Tuesday, May 5, 2009

Old Hands, part 10

The day I returned to Madrid was a holiday, and we had planned to go to Burgos with the Gronningsaters. I had told Mike by phone from Chicago that I still wanted to do that. “Are you sure?” he asked. “It would be no problem to cancel.”

“No, I really want to go,” I said. “It will keep my mind off my troubles.” So he and the kids picked me up at the airport, and we headed north right away. I was tired, of course, and I slept in the car for an hour or so.

The Gronningsaters went in their own car, with their daughters Sarah and Anna and a visitor, Matty Shepard, who had been Julie’s and Anna’s schoolmate in fifth grade and had returned to the U.S. the previous summer. When we met them in the cathedral town, Julie was delighted to see her old friend.

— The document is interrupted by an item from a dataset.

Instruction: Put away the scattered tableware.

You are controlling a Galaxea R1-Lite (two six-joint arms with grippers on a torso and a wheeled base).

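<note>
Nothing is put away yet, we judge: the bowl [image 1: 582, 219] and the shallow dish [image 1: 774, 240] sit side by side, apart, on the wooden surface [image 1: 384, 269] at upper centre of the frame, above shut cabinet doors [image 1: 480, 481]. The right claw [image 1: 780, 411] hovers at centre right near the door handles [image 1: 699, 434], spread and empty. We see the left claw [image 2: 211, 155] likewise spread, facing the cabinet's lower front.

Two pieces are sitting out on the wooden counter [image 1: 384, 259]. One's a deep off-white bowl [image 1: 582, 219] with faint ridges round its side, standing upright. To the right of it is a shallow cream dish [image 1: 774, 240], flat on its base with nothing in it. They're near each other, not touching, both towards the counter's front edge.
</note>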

“I’m so sorry about your dad,” Amy said. “Are you sure you’re okay for this?”

“I am, thanks,” I said. “I really wanted to come, and I think this will be good for me.”

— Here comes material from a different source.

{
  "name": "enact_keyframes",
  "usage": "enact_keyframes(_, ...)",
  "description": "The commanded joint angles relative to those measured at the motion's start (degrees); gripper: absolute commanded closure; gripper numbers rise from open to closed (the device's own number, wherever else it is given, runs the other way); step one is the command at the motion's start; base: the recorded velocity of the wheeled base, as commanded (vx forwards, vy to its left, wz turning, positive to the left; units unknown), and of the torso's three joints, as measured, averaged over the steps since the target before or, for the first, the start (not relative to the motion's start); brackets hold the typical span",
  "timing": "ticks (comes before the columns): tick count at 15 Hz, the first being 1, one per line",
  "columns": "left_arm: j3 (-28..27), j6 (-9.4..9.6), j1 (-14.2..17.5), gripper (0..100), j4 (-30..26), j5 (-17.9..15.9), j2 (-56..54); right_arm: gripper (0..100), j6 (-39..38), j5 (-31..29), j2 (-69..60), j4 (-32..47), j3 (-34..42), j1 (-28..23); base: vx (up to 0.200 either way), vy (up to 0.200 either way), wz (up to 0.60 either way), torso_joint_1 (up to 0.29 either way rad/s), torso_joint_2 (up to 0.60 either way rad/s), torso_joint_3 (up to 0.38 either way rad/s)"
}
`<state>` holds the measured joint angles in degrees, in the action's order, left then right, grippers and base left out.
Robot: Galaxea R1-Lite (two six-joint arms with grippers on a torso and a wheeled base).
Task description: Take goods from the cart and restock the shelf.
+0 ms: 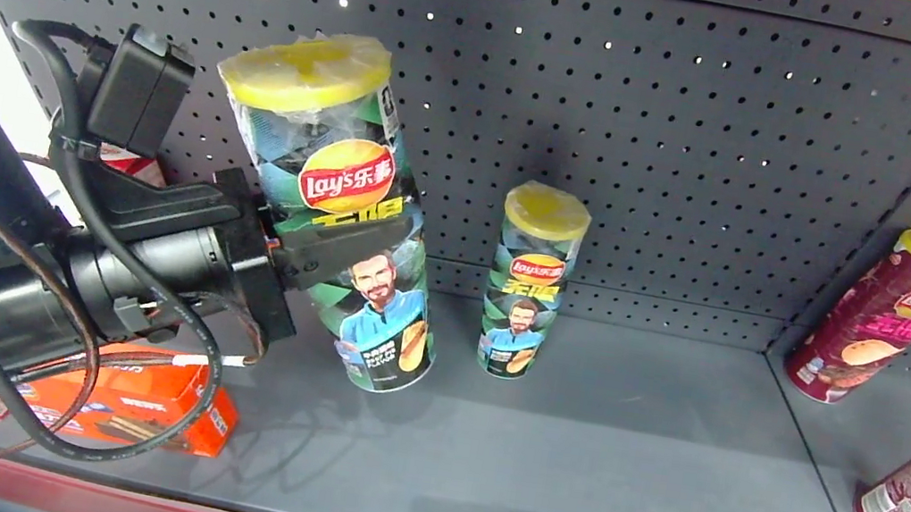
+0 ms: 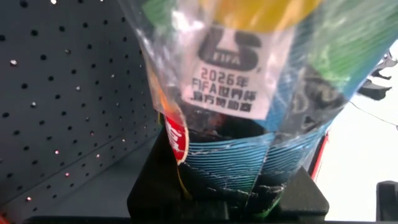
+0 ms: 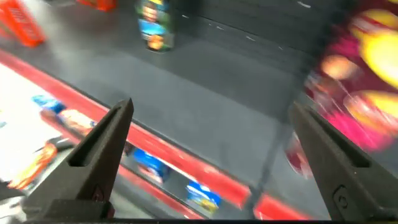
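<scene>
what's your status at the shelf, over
Left gripper shut on green chip can, tilted, low at shelf. Right gripper open, empty. Second green can upright to its right; orange box front left.

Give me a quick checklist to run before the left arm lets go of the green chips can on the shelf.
1. Grip: left tool is shut around the held can: ok.
2. Can upright: it leans, lid toward the robot's left: not ok.
3. Base seated on the shelf: cannot tell.
4. Clearance from the second can standing to its right: a gap shows between them: ok.
5. Clearance from the orange box lying at the shelf's front left: apart from the can: ok.
6. Right tool: open, holding nothing, near the shelf's front edge: ok.
</scene>
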<state>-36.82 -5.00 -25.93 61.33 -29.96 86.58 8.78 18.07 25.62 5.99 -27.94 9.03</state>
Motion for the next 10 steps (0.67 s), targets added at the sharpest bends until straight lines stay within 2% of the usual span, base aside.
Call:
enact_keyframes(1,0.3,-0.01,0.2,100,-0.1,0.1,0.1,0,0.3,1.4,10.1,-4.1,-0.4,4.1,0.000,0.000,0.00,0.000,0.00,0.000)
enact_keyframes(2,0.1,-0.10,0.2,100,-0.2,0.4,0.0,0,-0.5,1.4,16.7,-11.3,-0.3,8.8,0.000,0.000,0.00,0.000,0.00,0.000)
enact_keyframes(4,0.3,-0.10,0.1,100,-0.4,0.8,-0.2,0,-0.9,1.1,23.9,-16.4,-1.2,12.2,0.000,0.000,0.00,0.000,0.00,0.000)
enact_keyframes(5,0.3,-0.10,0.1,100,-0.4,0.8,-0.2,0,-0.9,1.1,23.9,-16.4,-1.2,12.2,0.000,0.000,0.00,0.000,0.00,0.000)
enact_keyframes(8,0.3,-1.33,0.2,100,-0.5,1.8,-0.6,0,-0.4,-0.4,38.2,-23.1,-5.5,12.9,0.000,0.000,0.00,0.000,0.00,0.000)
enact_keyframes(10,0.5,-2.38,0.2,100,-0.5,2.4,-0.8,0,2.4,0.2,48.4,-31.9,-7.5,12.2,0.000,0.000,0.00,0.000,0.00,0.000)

Our first stop was the cathedral, but there wasn’t too much for us to see there, as it was being restored. En obras, the sign said—under construction. That sign was familiar to us from many, many tourist sites in the country—everything needed work, and we could at least be happy that the work was being done. But for the Burgos cathedral at that moment En obras meant that the exterior was covered with scaffolds and most of the interior was covered with netting.

It was damp and cold outside, but we decided to walk across the old town anyway, to see the Monasterio de Las Huelgas Reales. This convent had been founded around 1200, and according to the guidebook it had been renovated in 1988, but there were cement mixers and piles of construction materials all around it anyway.

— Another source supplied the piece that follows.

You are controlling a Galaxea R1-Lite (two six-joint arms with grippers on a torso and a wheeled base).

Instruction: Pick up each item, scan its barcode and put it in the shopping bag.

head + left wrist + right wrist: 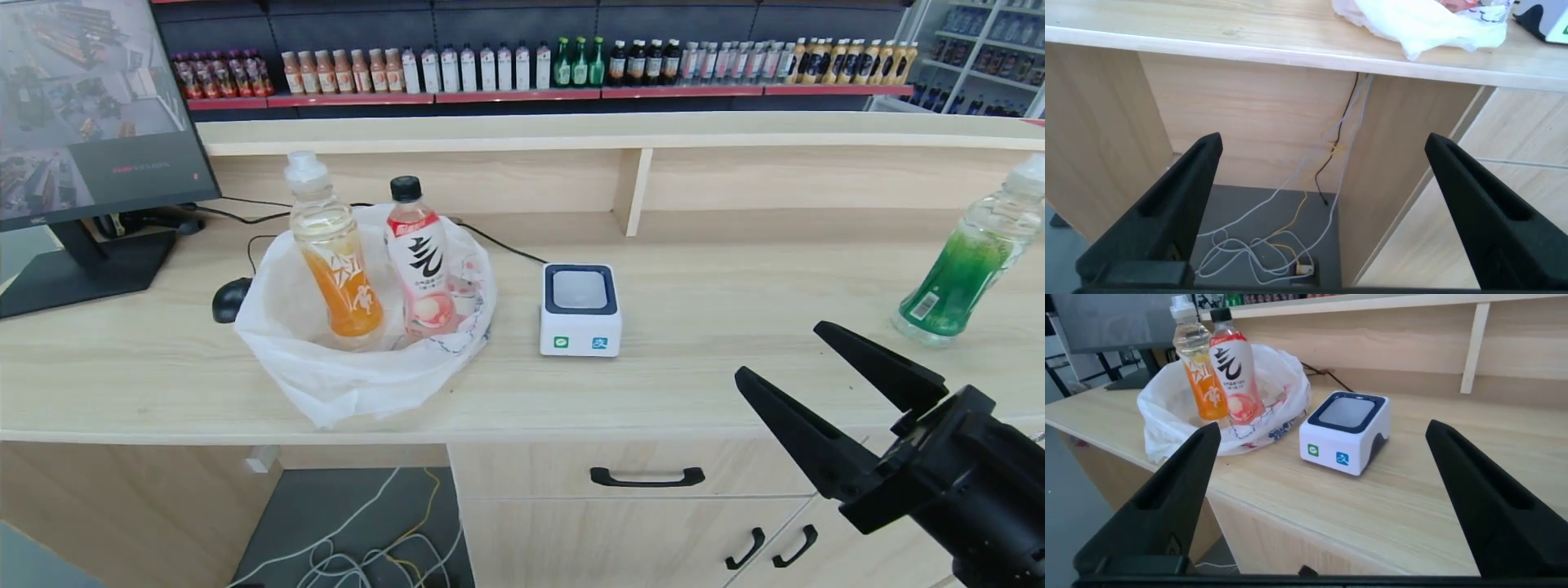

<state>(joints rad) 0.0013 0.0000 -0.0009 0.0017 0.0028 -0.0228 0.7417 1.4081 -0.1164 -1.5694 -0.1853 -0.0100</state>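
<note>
Your left gripper [1323,143] hangs below the front edge of the pale wooden desk [694,384] with its black fingers spread wide and nothing between them. It faces the open knee space, where loose cables [1282,237] lie on the floor. At the desk's back left corner you have a dark flat monitor [82,106], and a black mouse [229,300] sits just in front of its stand. Beside the mouse, towards the front edge, the white plastic shopping bag [351,384] sits open. Two bottles stand upright in it: a clear bottle of orange drink with a white cap [335,261], and to its right a pink-labelled bottle with a black cap [420,261]. Just right of the bag sits the white box-shaped scanner with a dark-framed top window [580,310]. A clear green-labelled bottle [967,261] stands upright near the desk's right edge, barcode facing you. Your right gripper [780,349] hovers at the front edge, well apart from that bottle, its fingers spread and empty.
</note>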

My Fodor’s guide had hardly ever let me down, but its description of the convent turned out to be an understatement. “The convent was conceived in the Romanesque style and housed a royal mausoleum; the tombs of its founders are still there,” it read. This in no way prepared me for what we actually found there—an ancient and beautiful collection of tombs of medieval Spanish monarchs. I thought about the much more famous mausoleum at El Escorial, housing the remains of Spanish kings and queens of the last four centuries, shiny with marble and gold—what a contrast with this more modest, yet more moving place. Each tomb was individual, some with sculptured marble decorations, and the dates on them shook me—the 12th century, the 11th century, and older.

“All but one of the royal coffins kept at Las Huelgas were desecrated by Napoleon’s soldiers,” the guidebook continued, “but this last contained clothes that form the basis of the medieval textile museum housed in part of the convent complex.” And the textile museum was equally stunning, with beautifully lit robes and ecclesiastical garments displayed in climate-controlled cases. The experience of seeing those tombs and those textiles brought me immediately back through the centuries. In Burgos I experienced the medieval period more dramatically than I ever had.